A cold Friday night during the winter of 1971/72.
My Kirkcaldy & District CC club mate, Rab Speirs and I are walking up the A93 near the infamous ‘Devil’s Elbow’ hairpin en route the Braemar youth hostel.
We’re pushing our machines, the gradient is too tough for our teenage legs, our 63” fixed gears just too high.
Behind us we hear the sound of bike tyre on tarmac, two figures totting enormous saddle bags heave past us; ‘all right lads?’ says the one nearest to us before they vanish into the darkness.
Mr.
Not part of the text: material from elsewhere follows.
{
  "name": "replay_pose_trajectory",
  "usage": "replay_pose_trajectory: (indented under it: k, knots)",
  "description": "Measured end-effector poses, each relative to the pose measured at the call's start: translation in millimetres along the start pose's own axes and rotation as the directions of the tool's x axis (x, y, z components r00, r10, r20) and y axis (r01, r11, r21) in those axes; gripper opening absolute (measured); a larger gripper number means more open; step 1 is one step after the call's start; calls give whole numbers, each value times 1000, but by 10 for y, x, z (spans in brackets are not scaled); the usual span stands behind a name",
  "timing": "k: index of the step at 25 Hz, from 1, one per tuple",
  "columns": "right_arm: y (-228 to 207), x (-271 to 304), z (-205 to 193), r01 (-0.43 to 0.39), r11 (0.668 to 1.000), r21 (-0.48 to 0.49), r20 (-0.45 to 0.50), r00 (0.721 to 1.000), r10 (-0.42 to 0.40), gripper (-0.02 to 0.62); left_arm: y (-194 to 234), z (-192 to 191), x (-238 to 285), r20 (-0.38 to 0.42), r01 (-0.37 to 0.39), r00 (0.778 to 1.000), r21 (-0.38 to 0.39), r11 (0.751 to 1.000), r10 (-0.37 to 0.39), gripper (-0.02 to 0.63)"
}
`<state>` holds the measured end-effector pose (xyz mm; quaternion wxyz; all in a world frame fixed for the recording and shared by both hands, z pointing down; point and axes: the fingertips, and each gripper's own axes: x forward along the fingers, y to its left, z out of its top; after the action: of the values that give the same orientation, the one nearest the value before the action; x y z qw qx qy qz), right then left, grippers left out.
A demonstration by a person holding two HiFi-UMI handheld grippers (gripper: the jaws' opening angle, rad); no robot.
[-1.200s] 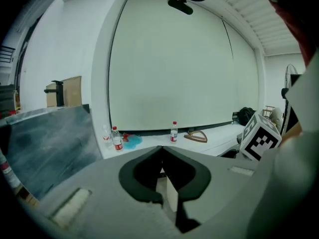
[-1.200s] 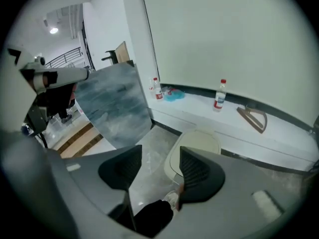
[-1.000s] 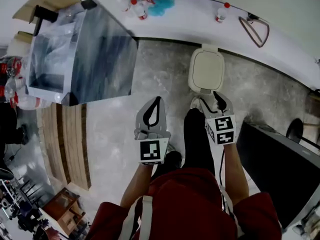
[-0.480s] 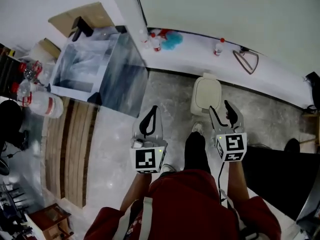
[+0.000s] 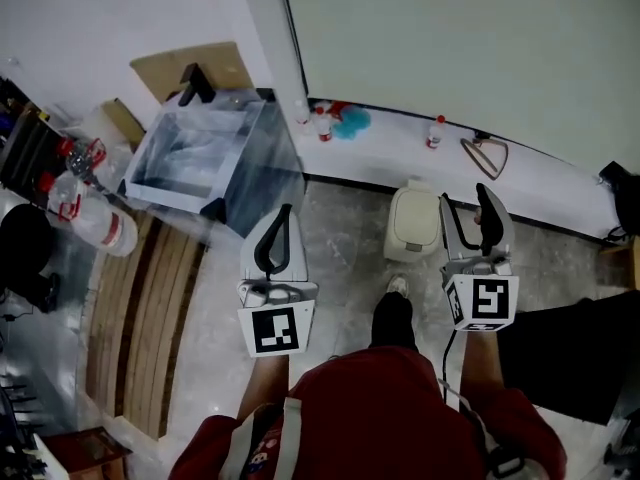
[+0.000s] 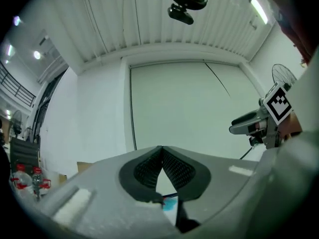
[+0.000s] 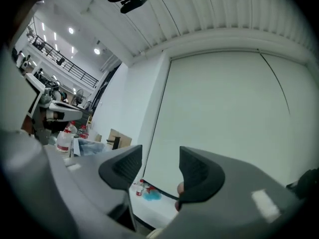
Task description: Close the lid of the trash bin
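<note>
Two tongs, left gripper (image 5: 282, 218) and right gripper (image 5: 466, 206), one white lidded trash bin (image 5: 415, 224) between them, one large plastic-lined box (image 5: 250, 183) ahead-left of the left, two small red-capped bottles (image 5: 433, 133) beyond, one wire hanger (image 5: 485, 157) ahead of the right

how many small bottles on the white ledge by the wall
3: corner bottle and second bottle beside the blue object; lone bottle near the hanger. Others may be hidden.
</note>
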<state>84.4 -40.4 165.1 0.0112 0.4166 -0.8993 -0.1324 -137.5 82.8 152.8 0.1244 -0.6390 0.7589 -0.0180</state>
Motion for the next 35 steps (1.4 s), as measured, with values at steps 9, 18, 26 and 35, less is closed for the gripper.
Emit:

George Berwick, who was reigning Scottish 12 Hour Champion at the time.
Kirkcaldy & District CC is no more, ‘the Elbow’ has long been ‘by–passed’, I haven’t seen Rab in years and I doubt I could walk even the straightened-out ‘Elbow.’
But one thing remains constant; George Berwick. The word, ‘Legend’ is over-used these days but when talking about this man it is wholly appropriate.
VeloVeritas caught up with him recently at his home near historic and beautiful Balmerino in Fife.
You’re retired now, George – and living in the Kingdom of Fife?
“Yes, long retired, in ’81 or ’82; I’m 79 years-old now, I worked in various places – Woolworths, shops, warehouses and my last job was delivering books.
“At that last job they wouldn’t let me bring my bike inside during the winter, so I said; ‘that’s it, I’m off!’
“We were looking for a house in Perthshire but the prices were daft, Fife prices were much more sensible – although that’s changed now.
“The house we’re in now is an estate house, formerly the home of the MP Barry Henderson.”
Can you remember your first race?
“It would have been a ‘10’ starting at Hyndford Bridge, Lanark then heading out the Biggar road.
“We’d have a drum-up before then another one somewhere else after it.”
What about your first 24 hour time trial, was it the one held in Scotland in 1967?
“No, I did a 24 hour ride that year before the race, straight out from Gretna Green to John o’Groats with a leg stuck on to take it up to 24 hours.”
You did 448.70 miles in that 1967 Scottish race – still the longest distance achieved on Scottish roads – what are your memories of that day?
“It started at Bridge of Allan then went up to Callander, Loch Lomond, Aberfoyle with the circuit on the roads west of Stirling – I remember that it was nice weather and it was a great experience.”
Is that mileage your personal best?
“No, I did 464 miles in the Mersey Roads event back in the 70’s – the route for that has changed so much over the years though, it’s pretty compact now around Wrexham, Shrewsbury and Telford.
“Last year the chap that won it, Graham Kemp did 544.32 miles.
“But these lads aren’t cyclists as we used to know them, they’re athletes – no drum-ups or clubby meets for those boys.
“I remember riding a ’25’ on the ‘horseshoe’ course at Stirling then going for a run round by Crieff with a drum-up.”
How many 24 hour races have you ridden?
“I think 60 but there are folks telling me it’s actually 59; latterly I’ve been riding the Mersey event on the tandem with Phil Jurczyk, who you’d know better as Phil Templeton who won the Scottish BAR back in 1971.
“Coronavirus allowing I hope to ride it again on a solo this year.”